** Opening Dataset excerpt block **

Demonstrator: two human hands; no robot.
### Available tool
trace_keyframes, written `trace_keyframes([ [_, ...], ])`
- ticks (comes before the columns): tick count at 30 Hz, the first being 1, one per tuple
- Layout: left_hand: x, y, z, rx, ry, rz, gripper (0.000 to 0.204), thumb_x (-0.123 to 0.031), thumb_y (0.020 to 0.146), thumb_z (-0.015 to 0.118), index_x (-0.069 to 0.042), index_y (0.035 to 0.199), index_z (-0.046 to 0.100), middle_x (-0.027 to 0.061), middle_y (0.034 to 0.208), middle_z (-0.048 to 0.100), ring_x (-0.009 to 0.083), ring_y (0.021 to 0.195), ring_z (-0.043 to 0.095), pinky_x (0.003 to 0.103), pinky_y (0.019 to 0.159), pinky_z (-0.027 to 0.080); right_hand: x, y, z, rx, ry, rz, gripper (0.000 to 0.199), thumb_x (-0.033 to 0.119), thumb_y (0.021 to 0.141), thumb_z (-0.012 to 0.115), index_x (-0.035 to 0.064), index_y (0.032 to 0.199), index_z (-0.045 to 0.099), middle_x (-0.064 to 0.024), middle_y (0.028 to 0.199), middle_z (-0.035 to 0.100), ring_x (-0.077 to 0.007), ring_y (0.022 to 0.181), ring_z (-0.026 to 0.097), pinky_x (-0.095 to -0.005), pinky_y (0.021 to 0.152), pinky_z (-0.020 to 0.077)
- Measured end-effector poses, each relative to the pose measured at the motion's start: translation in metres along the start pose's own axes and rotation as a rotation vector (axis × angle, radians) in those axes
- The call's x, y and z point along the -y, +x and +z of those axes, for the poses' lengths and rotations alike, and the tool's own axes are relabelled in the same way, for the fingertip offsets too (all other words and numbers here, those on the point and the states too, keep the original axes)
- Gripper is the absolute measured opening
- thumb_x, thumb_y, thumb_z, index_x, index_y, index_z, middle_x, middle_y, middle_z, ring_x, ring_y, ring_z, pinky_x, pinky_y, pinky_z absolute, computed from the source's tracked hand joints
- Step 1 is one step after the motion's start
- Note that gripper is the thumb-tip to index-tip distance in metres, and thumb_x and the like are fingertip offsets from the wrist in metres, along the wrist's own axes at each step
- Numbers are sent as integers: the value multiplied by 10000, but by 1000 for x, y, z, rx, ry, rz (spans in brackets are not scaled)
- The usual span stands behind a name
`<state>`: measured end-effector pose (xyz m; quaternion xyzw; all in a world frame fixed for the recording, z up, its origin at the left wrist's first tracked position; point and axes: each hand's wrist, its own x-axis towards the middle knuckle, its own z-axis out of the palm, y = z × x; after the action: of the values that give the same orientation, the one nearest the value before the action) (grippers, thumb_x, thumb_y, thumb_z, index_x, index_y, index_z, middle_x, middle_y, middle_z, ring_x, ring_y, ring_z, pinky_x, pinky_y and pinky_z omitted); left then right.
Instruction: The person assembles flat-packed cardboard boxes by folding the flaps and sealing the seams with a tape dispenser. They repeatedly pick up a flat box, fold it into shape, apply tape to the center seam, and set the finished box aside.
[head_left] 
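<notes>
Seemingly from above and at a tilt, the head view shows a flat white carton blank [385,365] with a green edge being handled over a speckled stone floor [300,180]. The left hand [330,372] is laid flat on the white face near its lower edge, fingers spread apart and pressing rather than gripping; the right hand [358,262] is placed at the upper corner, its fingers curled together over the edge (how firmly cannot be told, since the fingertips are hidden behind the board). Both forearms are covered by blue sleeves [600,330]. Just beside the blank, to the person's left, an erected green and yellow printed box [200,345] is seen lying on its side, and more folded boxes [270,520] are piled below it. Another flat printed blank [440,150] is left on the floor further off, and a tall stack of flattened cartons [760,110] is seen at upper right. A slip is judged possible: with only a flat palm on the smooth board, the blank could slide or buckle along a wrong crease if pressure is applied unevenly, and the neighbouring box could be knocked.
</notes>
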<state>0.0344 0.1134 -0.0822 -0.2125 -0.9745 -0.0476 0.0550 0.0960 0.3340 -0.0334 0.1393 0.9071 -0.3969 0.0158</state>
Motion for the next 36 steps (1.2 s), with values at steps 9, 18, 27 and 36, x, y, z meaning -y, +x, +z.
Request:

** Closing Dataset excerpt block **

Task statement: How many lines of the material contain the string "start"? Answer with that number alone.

Response below: 2